» Work to be completed: Take the material below and output exactly the run of lines from the one containing "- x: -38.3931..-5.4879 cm" down to the one containing "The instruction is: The", with both included.
╭─ Dataset extract
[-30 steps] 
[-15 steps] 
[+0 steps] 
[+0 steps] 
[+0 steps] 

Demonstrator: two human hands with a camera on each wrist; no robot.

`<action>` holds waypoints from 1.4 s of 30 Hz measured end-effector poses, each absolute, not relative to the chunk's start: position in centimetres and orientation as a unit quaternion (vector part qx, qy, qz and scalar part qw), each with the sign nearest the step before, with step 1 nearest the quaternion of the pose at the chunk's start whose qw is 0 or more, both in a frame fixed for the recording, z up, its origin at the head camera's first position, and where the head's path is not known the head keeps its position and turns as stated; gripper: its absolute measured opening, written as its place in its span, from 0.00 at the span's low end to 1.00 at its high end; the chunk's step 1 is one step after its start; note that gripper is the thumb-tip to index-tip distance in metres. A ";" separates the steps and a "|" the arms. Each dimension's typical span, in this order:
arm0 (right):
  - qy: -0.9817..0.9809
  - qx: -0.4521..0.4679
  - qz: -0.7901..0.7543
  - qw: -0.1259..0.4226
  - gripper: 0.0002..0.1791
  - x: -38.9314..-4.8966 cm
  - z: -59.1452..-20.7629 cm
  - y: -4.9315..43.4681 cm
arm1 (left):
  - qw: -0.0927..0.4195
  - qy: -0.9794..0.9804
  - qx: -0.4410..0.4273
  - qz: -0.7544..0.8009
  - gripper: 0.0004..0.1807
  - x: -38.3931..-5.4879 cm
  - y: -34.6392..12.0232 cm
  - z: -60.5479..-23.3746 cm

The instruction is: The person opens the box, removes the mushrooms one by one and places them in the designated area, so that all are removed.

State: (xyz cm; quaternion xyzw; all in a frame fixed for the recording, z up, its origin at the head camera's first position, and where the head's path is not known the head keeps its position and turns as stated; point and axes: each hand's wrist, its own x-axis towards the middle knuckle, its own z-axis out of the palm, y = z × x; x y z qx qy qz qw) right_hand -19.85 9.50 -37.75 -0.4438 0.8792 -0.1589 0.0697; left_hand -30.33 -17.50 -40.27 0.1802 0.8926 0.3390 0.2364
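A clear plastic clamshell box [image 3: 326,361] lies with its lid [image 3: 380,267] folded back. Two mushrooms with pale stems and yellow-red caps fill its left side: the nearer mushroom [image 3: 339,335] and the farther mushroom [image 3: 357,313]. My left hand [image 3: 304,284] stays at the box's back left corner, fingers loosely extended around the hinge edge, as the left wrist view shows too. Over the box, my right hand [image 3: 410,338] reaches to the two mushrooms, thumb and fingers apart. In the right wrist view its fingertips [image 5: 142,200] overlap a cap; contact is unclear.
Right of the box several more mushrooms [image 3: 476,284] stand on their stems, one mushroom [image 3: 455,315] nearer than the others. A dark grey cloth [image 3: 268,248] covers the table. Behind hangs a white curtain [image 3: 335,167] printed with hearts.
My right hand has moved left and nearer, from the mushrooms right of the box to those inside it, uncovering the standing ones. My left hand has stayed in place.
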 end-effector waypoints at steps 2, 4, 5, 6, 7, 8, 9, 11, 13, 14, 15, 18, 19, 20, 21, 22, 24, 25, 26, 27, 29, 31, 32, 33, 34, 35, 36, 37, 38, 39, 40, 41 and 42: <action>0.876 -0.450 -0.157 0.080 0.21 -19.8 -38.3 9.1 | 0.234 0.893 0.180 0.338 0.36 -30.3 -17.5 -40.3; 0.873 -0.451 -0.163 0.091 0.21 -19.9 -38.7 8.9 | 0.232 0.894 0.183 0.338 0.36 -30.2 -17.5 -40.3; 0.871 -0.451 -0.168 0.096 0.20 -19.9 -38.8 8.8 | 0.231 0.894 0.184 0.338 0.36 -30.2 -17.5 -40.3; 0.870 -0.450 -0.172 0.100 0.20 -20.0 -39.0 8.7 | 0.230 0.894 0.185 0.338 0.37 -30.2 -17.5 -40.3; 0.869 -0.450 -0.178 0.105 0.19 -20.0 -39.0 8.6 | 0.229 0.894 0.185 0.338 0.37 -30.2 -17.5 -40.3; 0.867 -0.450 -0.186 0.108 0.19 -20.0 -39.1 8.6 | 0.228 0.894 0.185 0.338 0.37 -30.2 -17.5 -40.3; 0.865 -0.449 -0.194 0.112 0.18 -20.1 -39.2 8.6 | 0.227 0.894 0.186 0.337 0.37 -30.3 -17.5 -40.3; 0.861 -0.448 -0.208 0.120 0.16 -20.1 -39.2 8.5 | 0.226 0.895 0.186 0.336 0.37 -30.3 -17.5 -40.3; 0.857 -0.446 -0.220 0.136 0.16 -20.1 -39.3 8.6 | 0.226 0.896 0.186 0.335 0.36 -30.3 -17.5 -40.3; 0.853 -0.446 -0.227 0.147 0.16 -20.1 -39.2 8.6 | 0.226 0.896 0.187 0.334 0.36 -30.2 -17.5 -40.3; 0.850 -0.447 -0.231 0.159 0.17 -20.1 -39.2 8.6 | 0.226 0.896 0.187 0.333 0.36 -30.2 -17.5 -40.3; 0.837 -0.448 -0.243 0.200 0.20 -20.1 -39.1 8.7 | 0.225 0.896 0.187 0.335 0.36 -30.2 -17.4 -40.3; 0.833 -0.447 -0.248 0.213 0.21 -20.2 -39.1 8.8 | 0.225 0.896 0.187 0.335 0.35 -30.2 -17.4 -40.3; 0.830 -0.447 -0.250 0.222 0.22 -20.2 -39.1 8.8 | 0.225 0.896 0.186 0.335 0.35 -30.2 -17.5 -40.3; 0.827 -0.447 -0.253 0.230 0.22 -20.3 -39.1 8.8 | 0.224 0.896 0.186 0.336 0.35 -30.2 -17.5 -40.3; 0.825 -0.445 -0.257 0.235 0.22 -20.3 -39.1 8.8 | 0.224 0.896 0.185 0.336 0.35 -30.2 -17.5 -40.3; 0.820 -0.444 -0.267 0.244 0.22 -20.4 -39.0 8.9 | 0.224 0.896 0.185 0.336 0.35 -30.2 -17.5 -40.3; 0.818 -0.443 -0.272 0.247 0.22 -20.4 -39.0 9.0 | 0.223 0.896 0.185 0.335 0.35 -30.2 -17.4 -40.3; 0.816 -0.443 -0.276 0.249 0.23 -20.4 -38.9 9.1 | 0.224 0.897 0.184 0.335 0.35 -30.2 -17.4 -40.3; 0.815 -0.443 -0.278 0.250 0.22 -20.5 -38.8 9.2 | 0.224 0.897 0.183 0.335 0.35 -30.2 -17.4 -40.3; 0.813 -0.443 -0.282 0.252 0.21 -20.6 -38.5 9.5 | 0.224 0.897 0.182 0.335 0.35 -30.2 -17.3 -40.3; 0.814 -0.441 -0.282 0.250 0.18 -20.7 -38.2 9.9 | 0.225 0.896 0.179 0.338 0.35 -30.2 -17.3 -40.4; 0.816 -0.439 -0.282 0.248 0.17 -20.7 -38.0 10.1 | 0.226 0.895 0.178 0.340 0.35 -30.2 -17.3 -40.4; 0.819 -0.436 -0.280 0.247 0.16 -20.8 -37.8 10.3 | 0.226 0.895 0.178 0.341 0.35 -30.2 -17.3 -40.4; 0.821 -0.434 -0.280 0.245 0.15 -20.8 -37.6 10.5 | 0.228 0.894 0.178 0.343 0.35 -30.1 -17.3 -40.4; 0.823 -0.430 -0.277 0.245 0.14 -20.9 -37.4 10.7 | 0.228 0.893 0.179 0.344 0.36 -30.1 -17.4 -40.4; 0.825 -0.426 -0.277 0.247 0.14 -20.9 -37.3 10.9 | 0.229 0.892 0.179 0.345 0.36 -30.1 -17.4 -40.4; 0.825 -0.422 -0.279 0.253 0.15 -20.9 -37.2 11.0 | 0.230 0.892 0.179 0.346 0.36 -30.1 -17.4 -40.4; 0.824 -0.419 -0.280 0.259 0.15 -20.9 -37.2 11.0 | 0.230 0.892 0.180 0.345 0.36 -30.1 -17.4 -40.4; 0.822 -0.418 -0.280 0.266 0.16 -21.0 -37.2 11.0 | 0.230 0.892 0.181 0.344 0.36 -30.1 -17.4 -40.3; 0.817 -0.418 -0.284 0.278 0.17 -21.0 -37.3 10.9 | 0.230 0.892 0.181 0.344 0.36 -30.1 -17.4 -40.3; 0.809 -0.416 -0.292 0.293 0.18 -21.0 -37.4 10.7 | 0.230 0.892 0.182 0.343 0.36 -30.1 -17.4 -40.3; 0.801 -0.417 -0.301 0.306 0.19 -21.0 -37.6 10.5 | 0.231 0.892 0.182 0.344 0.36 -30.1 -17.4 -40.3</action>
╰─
» Output:
  - x: -38.3931..-5.4879 cm
  - y: -34.6392..12.0232 cm
  - z: -60.5479..-23.3746 cm

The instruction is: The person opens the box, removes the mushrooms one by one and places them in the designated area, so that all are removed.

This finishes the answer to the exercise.